Crónicas

Falta de visão estratégica na política externa portuguesa

Temos andado nos últimos 15 anos apenas e só preocupados com a União Europeia. Não que ela não seja importante, claro que é, mas o nosso factor diferenciador, sempre foi a nossa ligação umbilical com os Países de Língua Portuguesa

“Estamos a olhar com mais intensidade para África e aprovámos há dois anos um novo plano em que África ganha mais importância na política exterior”. Não! Infelizmente não são palavras de António Costa, mas sim de Pedro Sanchez o seu homólogo espanhol. Na verdade, Portugal acordou com estas palavras e de repente toda a gente se lembrou do que têm sido uma sucessão de erros estratégicos, colossais para o futuro do nosso País. Mas vamos por partes. Temos andado nos últimos 15 anos apenas e só preocupados com a União Europeia. Não que ela não seja importante, claro que é, mas o nosso factor diferenciador, sempre foi a nossa ligação umbilical com os Países de Língua Portuguesa. Quer seja pela língua, que é um facilitador de negócios, quer pela afinidade existente desde os tempos coloniais, que se traduz numa proximidade cultural e afetiva, no que diz respeito às pessoas, mas também em relação aos nossos produtos.

Se queremos ser grandes, temos que assumir essa universalidade que sempre nos caracterizou e já nos devíamos ter assumido como a cola entre a União Europeia e os PALOP. Mas na realidade, andamos tão assoberbados com o nosso pequeno umbigo e sempre tão diligentes a entregar as nossas energias a pedir desculpas pelo racismo e por existirmos, que nos esquecemos de construir. E construir, nesses Países, significa também ajudar a melhorar as condições de vida dos que lá vivem. Já o disse e repito, daqui por uns anos, quando decidirmos voltar a África, quando África estiver “na moda”, iremos chorar porque não conseguiremos competir com Países com maior poderio económico e com uma banca mais estruturada e robusta, mas talvez nessa altura alguém faça questão de nos lembrar os anos com que partimos de avanço, as oportunidades que tivemos para alavancar a nossa economia, dando força à desses mesmos Países, e o que ( não ) fizemos para que esse património imaterial chamado língua portuguesa prosperasse.

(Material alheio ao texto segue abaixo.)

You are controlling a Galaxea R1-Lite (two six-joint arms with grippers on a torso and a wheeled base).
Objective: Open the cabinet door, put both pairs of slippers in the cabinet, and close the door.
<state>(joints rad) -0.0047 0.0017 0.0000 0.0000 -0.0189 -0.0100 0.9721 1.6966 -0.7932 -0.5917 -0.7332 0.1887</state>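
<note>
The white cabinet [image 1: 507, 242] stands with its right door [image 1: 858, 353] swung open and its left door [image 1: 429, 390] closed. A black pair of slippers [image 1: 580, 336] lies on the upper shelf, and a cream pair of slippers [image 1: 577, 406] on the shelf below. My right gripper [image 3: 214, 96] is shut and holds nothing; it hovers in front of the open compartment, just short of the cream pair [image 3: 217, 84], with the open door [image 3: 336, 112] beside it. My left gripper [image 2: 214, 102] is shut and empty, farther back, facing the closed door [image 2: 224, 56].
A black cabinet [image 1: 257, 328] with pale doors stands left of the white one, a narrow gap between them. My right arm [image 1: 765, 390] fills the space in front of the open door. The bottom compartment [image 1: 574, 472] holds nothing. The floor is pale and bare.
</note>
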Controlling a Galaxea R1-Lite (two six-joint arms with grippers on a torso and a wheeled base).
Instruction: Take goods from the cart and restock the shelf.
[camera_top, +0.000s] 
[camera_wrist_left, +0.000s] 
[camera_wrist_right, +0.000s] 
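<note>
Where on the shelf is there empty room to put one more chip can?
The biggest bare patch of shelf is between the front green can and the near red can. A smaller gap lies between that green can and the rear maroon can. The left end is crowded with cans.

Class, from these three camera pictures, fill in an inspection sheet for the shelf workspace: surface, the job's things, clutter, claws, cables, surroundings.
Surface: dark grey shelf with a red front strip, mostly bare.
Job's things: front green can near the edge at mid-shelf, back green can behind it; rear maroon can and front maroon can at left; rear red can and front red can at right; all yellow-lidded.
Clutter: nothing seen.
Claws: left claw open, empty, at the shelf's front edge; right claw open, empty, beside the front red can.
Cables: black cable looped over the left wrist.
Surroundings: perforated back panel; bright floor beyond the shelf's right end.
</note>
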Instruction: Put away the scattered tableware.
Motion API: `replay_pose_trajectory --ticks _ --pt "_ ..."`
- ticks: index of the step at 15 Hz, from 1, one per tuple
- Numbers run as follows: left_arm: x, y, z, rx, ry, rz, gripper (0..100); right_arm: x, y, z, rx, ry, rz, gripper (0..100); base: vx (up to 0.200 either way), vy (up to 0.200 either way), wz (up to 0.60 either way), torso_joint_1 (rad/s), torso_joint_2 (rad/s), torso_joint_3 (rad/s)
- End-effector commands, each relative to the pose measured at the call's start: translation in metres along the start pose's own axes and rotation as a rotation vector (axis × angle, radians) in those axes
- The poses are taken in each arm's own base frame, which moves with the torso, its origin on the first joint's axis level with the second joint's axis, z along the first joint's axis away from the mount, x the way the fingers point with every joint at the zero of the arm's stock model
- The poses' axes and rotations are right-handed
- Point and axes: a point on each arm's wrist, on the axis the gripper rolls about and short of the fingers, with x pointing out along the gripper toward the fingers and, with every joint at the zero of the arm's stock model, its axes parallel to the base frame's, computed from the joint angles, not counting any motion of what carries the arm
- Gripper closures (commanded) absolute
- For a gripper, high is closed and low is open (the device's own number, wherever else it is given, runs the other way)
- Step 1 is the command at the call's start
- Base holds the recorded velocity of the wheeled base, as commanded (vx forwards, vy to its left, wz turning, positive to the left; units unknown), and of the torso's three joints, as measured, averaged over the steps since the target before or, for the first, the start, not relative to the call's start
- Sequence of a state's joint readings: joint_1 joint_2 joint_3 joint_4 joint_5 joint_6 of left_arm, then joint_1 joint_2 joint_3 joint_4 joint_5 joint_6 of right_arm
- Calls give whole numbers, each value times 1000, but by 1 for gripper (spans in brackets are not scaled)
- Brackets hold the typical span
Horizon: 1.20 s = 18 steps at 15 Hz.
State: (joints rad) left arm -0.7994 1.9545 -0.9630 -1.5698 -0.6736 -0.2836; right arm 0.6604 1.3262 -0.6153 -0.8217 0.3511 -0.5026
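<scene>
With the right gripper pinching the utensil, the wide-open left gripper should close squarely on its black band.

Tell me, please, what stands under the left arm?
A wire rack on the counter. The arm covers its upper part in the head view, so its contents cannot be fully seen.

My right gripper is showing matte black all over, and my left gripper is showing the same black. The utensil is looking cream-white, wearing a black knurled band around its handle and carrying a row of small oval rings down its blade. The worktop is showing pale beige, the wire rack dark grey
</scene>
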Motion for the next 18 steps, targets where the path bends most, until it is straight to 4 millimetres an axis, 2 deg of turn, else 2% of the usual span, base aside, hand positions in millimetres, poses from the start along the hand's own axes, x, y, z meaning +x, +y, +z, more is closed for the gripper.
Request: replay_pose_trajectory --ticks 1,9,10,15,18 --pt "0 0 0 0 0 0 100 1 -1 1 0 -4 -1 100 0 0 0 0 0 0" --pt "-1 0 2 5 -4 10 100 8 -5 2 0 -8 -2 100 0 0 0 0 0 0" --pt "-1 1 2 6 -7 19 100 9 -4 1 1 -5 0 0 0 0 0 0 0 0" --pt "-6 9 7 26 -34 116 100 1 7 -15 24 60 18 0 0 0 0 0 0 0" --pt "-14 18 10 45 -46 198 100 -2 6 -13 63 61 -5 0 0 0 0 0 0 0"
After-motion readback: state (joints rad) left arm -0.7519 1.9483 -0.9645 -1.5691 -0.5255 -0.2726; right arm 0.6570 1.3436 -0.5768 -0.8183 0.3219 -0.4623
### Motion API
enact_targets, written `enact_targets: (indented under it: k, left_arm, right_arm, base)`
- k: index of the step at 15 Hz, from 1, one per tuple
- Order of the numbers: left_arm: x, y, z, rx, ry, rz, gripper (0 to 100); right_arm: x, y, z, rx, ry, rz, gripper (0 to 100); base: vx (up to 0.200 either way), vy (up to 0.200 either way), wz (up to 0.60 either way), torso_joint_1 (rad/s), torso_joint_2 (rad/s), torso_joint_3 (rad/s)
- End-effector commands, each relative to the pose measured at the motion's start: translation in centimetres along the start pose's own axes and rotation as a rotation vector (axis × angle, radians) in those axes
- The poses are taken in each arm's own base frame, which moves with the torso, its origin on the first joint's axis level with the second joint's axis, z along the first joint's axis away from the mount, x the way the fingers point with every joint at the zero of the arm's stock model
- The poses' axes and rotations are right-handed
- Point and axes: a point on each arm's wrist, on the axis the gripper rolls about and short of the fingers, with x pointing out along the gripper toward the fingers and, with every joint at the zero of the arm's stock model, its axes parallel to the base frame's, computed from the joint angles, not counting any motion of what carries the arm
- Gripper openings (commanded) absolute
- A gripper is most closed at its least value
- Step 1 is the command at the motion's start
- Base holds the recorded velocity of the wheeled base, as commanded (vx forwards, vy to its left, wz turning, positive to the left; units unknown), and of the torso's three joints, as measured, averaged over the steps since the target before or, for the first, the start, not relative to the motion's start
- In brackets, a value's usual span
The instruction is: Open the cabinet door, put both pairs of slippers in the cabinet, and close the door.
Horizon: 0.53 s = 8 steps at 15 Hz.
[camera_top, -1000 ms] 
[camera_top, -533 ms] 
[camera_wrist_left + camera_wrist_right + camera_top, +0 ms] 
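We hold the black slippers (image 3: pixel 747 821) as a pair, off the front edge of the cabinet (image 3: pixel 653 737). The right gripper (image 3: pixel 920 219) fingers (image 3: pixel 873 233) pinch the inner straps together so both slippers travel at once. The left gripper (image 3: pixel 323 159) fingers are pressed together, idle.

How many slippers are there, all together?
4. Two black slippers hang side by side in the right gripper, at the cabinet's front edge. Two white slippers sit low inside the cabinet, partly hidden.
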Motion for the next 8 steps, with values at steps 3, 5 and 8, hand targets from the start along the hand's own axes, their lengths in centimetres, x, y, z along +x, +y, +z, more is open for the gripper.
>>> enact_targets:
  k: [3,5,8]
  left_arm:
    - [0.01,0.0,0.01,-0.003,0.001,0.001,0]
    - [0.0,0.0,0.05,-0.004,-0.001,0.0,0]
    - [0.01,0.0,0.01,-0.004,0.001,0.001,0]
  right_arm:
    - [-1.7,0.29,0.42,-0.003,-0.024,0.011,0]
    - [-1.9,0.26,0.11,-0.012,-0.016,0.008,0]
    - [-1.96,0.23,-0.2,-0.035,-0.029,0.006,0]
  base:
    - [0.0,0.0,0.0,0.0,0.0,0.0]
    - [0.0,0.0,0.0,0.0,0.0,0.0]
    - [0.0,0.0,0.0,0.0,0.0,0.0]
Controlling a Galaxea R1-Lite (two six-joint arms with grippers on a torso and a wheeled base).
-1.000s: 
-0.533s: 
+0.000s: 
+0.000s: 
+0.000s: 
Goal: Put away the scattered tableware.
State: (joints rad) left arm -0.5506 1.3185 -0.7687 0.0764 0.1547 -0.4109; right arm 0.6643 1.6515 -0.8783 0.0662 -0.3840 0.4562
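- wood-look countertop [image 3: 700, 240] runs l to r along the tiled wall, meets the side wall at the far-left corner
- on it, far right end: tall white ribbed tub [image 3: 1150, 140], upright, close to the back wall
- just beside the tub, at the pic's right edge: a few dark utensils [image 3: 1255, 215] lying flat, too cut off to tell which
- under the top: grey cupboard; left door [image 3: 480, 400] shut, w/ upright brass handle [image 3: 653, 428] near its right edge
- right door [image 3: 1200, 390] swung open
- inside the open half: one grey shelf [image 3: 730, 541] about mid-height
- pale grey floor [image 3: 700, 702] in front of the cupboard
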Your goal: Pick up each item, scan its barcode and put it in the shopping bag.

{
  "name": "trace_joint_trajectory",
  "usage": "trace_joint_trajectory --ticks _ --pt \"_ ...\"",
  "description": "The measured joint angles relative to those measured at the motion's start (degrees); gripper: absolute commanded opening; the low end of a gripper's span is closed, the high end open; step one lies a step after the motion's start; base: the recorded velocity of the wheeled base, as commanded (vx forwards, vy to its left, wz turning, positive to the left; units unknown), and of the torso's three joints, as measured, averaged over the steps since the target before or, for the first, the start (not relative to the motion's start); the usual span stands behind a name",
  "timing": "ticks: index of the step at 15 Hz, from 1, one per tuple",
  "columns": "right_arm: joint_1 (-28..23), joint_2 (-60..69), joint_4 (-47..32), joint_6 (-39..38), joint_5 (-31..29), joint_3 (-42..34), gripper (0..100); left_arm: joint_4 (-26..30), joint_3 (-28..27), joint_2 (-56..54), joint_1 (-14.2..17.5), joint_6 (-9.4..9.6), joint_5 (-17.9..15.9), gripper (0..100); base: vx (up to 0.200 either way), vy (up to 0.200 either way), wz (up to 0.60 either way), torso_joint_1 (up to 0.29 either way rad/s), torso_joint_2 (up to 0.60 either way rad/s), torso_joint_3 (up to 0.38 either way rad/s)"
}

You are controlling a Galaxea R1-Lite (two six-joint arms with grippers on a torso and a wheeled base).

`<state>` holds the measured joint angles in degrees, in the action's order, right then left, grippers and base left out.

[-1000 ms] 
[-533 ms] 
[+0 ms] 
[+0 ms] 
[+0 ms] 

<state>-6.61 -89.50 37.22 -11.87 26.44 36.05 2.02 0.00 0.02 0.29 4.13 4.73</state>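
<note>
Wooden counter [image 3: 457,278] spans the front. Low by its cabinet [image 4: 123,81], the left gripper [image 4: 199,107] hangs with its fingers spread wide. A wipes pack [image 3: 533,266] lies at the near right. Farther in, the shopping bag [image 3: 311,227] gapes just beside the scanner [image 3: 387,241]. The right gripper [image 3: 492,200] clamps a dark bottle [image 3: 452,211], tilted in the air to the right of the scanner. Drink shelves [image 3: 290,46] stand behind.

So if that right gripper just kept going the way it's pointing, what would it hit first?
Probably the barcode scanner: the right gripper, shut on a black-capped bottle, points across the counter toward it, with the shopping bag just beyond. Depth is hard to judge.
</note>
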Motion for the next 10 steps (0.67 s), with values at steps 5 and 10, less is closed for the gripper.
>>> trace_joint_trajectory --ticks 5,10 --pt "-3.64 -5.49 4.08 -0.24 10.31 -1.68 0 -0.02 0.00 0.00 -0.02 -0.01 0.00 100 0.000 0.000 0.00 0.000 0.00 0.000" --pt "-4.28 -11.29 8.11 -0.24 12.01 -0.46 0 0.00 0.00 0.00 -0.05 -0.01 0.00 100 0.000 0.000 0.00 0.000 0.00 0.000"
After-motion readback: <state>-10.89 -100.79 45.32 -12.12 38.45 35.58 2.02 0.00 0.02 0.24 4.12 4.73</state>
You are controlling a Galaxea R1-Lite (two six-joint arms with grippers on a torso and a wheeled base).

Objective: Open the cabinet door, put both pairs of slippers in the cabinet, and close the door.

Deixámos a CPLP definhar, ao ponto de hoje em dia ter esvaziado todo o seu conteúdo ou influência. Hoje não serve basicamente para nada e precisava urgentemente de ser refundada. Numa altura em que temos a presidência da União Europeia, roça o ridículo não desenvolvermos uma Cimeira com os Países que compõem a CPLP. Diplomacia pouca ou nenhuma e a nossa esfera de influencia vai-se perdendo aos poucos. Afastámos daqui o investimento angolano, com o pretexto de que todo o dinheiro que aqui chegava era sujo. Fomos até bem mais exigentes com eles do que com cidadãos de outros Países, com quem nunca tivemos qualquer ligação histórica. Estamos a deixar que escolas de outros países cresçam, nas nossas barbas, deixando as nossas obsoletas, ou a rebentar pelas costuras. Cada vez criamos menos instrumentos financeiros para apoiar as nossas empresas a investir na África Lusófona, e quando os criamos, como a InvestiMoz, é tão burocrático que só duas ou três conseguem lá chegar. Estamos a desistir de um espaço económico e social que nos poderia catapultar para outra dimensão, mas mais importante, que tem tudo a ver connosco. Nós temos famílias lá, eles têm famílias cá. Somos uns e outros e não sabemos crescer em conjunto, por um complexo histórico e por falta de visão estratégica.

África, para quem a conhece, é um paraíso por explorar. Cheia de problemas é certo, mas também repleta de oportunidades. Com muitas pessoas que falam a nossa língua, que vibram com os nossos clubes de futebol. Que veem os nossos canais de televisão, as nossas novelas e notícias. Que escolhem o vinho que tem o rótulo escrito em português nas prateleiras dos supermercados. Que se identificam connosco e que nos tratam com carinho. Pessoas que mesmo depois da descolonização, preferem os portugueses aos outros. Que são nossos cúmplices, nossos amigos. E devem ser por todas essas razões e mais algumas, parceiros estratégicos privilegiados. Se nós não temos uma banca pujante como a espanhola, ou empresas de dimensão mundial como a França, temos que chegar primeiro. Na vida quem chega primeiro tem sempre vantagem. E chegar primeiro aqui é apontar a nossa política externa para África e desenvolver com esses Países uma visão estratégica para o futuro. Com esses mas não só. Portugal deveria ter um papel crucial em todo o continente até por ser visto por muitos com neutralidade.